KKR: Forget the Conventional Wisdom About Diversification

Stocks and bonds will continue to move together, undermining the value of a 60/40 portfolio.

Illustration by <i>II</i>

Illustration by II

After historic declines in fixed income, some managers and investors argue that the traditional 60/40 portfolio is making a comeback as bonds start to offer diversification benefits once again. But alternatives manager KKR says a portfolio made up of 60 percent in stocks and 40 percent in bonds won’t cut it long term, even if there is a short-term bump for the model.


Historically, bonds have provided investors’ portfolios with stability during times when stocks have dropped. That’s because stock and bond prices have moved in opposite directions. But in the last year, stocks fell and bonds suffered historic losses, in part because interest rates have been near zero for years. During previous downturns, bond prices fell, but investors’ losses were cushioned by the income they collected.

“While the 60/40 portfolio could snap back in the short-term, our fundamental, long-term view that the correlation between equities and bonds has turned positive has not changed,” according to a KKR paper published on Wednesday. Although KKR has a vested interest in recommending a portfolio that includes larger allocations to alternatives, its recommendations dovetail with other research questioning the relationship between stocks and bonds.

KKR recommends that investors add a 30 percent allocation to alternative investments that is equally distributed between real estate, infrastructure, and private credit. The goal is to deliver higher risk-adjusted returns than a plain vanilla portfolio — regardless of macroeconomic conditions.

The authors chose these three alternative asset classes because they have proved to offer protection against inflation. “Our first step was to walk before we run and tell investors that…the first thing that you should consider is more inflation-resilient asset classes, [including] real estate, infrastructure, and floating rate credit,” said Racim Allouani, head of portfolio construction, risk management, and quantitative analysis at KKR and co-author of the paper. “For equity, it’s a bit more nuanced about which companies will benefit from inflation and which will not.”

The alternatives manager first published the details on the value of a “40/30/30 portfolio” — 40 percent in stocks, 30 percent in bonds, and 30 percent in alternatives — in a May report. The recommendations came out as markets were shuddering from a confluence of rising interest rates, high inflation, and mounting geopolitical risks.

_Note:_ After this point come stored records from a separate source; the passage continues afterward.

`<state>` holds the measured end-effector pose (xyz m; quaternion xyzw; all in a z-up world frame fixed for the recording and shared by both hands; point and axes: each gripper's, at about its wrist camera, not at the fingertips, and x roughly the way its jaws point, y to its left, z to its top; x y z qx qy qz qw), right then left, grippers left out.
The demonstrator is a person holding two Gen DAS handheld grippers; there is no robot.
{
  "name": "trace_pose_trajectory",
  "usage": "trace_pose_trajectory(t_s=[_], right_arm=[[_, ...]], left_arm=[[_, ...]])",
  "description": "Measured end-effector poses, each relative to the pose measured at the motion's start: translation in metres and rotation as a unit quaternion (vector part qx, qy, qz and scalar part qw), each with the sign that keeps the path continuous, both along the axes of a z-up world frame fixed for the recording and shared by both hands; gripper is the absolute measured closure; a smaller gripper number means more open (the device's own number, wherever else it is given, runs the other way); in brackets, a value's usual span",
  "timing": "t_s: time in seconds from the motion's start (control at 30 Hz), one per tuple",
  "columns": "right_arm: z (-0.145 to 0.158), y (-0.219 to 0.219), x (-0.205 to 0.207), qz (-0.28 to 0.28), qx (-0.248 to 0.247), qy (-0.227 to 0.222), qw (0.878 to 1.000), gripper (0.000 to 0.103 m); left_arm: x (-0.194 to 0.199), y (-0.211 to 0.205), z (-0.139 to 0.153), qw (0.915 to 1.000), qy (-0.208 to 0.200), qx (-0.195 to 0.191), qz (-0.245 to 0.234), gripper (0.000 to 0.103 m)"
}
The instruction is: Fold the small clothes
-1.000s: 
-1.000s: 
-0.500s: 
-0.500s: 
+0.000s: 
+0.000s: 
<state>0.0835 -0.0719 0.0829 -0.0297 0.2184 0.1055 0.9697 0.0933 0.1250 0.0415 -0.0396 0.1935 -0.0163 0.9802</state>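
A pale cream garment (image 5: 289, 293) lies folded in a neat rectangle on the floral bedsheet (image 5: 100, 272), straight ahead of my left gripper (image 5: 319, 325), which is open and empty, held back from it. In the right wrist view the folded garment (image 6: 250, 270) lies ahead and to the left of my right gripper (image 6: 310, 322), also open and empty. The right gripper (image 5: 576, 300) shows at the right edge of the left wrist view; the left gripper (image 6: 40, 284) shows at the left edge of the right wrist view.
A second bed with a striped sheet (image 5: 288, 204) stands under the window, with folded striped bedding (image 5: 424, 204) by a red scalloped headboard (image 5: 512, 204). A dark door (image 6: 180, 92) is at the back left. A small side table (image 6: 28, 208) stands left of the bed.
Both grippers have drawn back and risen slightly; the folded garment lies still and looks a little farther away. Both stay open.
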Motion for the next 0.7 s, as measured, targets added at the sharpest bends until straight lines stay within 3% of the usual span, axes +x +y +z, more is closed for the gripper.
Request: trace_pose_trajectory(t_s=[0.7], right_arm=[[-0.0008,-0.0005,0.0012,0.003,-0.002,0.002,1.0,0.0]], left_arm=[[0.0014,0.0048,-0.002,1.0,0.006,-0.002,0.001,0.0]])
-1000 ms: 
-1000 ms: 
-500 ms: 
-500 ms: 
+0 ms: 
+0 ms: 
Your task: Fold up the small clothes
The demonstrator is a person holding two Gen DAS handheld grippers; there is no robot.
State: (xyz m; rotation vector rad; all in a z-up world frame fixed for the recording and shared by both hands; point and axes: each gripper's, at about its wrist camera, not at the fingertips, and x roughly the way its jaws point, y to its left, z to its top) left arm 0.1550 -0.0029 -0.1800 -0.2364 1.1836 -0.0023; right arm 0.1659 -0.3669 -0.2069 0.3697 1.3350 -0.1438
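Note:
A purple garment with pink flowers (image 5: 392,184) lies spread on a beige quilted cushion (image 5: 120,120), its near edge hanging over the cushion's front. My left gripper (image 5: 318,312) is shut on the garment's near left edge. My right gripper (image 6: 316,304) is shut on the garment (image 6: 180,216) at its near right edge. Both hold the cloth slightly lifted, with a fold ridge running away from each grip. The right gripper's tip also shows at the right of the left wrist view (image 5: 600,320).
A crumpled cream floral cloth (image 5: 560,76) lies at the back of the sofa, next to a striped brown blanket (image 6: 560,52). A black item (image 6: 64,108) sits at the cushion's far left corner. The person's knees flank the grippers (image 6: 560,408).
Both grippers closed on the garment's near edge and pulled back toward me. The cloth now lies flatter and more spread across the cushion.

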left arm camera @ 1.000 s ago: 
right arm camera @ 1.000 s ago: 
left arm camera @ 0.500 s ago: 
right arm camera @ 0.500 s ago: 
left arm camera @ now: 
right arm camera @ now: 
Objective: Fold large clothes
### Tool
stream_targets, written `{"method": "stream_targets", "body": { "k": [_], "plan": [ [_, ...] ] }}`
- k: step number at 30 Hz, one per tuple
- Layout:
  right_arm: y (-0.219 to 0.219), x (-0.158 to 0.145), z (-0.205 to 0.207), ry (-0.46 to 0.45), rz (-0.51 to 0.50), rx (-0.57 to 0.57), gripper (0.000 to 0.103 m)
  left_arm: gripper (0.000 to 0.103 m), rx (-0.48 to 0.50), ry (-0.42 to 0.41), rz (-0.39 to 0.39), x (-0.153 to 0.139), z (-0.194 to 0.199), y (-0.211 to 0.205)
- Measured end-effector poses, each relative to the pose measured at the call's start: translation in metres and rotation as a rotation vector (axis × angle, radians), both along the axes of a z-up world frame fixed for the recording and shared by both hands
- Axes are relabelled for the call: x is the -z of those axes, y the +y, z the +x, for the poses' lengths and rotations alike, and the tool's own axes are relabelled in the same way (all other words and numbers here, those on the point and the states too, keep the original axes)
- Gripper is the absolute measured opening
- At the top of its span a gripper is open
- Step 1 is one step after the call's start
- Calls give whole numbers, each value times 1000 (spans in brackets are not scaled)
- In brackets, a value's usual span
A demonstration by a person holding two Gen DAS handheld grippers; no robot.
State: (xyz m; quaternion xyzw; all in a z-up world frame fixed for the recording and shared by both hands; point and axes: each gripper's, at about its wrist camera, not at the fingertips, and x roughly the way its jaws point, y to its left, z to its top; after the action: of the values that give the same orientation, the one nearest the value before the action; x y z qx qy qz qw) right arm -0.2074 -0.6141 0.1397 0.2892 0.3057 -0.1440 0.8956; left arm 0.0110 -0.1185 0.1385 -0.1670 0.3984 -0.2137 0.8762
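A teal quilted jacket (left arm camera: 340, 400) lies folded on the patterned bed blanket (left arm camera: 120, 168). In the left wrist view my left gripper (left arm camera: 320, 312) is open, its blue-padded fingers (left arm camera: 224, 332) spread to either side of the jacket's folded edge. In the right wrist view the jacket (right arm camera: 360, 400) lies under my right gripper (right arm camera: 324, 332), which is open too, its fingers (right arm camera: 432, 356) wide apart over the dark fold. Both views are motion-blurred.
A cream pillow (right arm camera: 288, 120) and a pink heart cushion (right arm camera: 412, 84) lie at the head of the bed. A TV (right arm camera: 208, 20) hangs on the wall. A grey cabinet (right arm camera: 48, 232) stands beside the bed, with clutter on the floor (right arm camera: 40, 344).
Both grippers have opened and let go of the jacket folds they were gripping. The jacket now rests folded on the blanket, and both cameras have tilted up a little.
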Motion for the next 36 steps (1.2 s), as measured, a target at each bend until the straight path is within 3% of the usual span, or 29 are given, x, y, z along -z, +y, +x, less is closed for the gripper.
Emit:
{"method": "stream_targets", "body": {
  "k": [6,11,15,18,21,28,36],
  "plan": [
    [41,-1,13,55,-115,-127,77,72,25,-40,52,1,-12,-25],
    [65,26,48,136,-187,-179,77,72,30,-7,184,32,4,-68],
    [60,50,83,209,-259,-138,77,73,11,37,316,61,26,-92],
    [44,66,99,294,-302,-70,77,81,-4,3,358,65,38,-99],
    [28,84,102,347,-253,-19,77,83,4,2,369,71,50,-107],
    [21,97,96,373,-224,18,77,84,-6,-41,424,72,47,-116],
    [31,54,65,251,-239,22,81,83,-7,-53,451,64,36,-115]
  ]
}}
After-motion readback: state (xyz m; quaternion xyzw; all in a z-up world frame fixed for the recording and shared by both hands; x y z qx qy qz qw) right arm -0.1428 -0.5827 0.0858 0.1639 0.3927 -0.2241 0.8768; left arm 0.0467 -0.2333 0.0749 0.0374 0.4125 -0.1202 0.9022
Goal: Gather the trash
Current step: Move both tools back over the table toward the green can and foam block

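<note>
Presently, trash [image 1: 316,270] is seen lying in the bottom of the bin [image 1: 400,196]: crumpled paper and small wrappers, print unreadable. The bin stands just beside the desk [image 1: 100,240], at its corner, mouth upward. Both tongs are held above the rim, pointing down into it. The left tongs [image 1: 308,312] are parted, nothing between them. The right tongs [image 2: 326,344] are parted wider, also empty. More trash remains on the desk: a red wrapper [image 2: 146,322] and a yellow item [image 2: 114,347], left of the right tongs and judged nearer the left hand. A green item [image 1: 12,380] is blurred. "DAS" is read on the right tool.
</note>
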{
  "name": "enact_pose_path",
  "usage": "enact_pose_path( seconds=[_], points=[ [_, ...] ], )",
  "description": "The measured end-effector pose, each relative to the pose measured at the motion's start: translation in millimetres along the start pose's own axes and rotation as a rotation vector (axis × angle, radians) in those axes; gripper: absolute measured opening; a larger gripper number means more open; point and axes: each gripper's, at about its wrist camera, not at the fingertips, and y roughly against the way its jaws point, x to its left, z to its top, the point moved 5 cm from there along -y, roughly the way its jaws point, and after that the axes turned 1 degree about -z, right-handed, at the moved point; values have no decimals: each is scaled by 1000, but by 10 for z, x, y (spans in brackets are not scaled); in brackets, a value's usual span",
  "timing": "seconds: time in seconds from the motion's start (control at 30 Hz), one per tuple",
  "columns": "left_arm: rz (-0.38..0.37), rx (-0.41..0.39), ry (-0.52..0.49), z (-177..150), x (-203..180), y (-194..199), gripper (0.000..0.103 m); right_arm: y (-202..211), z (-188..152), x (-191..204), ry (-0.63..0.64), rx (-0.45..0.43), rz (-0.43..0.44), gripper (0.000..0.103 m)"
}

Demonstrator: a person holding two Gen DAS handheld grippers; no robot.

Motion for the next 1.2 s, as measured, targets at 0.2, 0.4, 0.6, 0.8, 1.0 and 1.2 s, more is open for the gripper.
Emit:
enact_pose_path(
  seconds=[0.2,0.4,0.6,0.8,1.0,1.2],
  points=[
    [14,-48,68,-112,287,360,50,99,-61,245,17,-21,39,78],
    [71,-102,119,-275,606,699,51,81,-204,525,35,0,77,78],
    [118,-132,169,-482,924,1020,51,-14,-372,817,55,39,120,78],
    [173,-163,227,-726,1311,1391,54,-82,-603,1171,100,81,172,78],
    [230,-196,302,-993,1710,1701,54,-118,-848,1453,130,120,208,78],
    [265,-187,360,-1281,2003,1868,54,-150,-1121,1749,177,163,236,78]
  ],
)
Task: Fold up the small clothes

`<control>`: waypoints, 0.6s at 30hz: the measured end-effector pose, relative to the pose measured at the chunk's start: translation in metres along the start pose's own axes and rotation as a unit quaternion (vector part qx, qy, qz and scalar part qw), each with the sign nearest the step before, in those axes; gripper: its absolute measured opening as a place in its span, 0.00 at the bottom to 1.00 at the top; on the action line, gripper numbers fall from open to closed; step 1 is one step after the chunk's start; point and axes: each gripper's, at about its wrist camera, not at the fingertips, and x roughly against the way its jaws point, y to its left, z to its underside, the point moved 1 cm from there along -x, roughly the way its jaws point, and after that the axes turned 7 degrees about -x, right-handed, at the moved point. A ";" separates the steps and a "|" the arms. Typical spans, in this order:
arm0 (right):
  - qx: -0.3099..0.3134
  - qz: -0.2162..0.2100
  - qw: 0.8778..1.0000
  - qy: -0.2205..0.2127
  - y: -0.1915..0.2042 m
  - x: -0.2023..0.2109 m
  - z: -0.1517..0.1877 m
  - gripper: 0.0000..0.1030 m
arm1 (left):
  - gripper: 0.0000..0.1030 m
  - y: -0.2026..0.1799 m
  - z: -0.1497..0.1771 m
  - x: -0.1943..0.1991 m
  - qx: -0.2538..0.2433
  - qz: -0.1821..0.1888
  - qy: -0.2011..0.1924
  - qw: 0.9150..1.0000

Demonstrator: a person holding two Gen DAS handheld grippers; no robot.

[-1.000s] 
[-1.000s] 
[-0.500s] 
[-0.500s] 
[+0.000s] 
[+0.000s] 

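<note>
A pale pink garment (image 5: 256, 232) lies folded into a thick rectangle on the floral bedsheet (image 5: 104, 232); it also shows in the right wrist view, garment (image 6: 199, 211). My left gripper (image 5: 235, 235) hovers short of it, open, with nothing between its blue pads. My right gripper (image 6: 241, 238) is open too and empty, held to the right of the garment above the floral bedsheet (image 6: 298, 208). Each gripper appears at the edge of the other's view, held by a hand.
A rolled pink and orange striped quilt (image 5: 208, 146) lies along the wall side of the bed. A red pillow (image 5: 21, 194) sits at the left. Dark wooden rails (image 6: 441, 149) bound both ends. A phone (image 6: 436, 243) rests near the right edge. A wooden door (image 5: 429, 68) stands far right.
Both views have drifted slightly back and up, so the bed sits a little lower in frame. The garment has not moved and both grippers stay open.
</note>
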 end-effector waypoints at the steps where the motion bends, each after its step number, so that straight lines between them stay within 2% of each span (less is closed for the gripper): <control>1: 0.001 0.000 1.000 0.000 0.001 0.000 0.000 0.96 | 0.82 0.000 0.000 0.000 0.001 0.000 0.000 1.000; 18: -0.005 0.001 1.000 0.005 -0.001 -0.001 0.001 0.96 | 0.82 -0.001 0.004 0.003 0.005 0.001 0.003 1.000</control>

“[There’s] a higher resting heart rate for inflation this cycle,” Henry McVey, chief investment officer of KKR’s global macro and asset allocation team and co-author of the report, told II in an interview. “The markets are being driven more by a world where both growth and inflation are being influenced by supply shocks, geopolitics, higher labor costs, the energy transition. These considerations did not largely exist between 2010 and 2020.” In May, McVey and his colleagues argued that these factors would finally lead to a “regime change” and a positive correlation between stocks and bonds in the long term.

In the most recent paper, KKR follows up on its argument earlier this year with a performance review comparing its hypothetical 40/30/30 portfolio with a traditional 60/40 portfolio. The former outperformed the latter by 2.6 percentage points between June 2020 and June 2022, according to KKR. The Sharpe ratio, a popular measure of risk-adjusted return, also rose from 0.41 to 0.85 during the same period with the addition of alternatives.

“Looking ahead, although we fully acknowledge that the entry point to the 60/40 is much better today than six months ago with equities’ multiples adjusting downwards and rates closer to the Fed terminal rate, we continue to believe that an allocation solely comprised of stocks and bonds is suboptimal in this new macro regime,” according to the paper.

KKR argues that private credit, in particular, is a strong diversifier. In the next three years, newly issued junior debt and asset-based securities, which are loans secured by a company’s assets, are expected to deliver an annualized return of 14.5 percent and 13.5 percent, respectively, according to the authors. Senior direct lending will also gain 11.5 percent on an annual basis, while the 10-year Treasury yield is expected to stay at 4 percent.

“I would say the market today is giving you a better opportunity in the private credit portion of the alternatives bucket than we identified in May,” McVey said. “Most banks have started to pull back from traditional lending. That backdrop is creating an opportunity in terms of supply of credit in the marketplace. So, you are able to use private credit to achieve better terms and a higher yield and still be higher up in the capital structure.”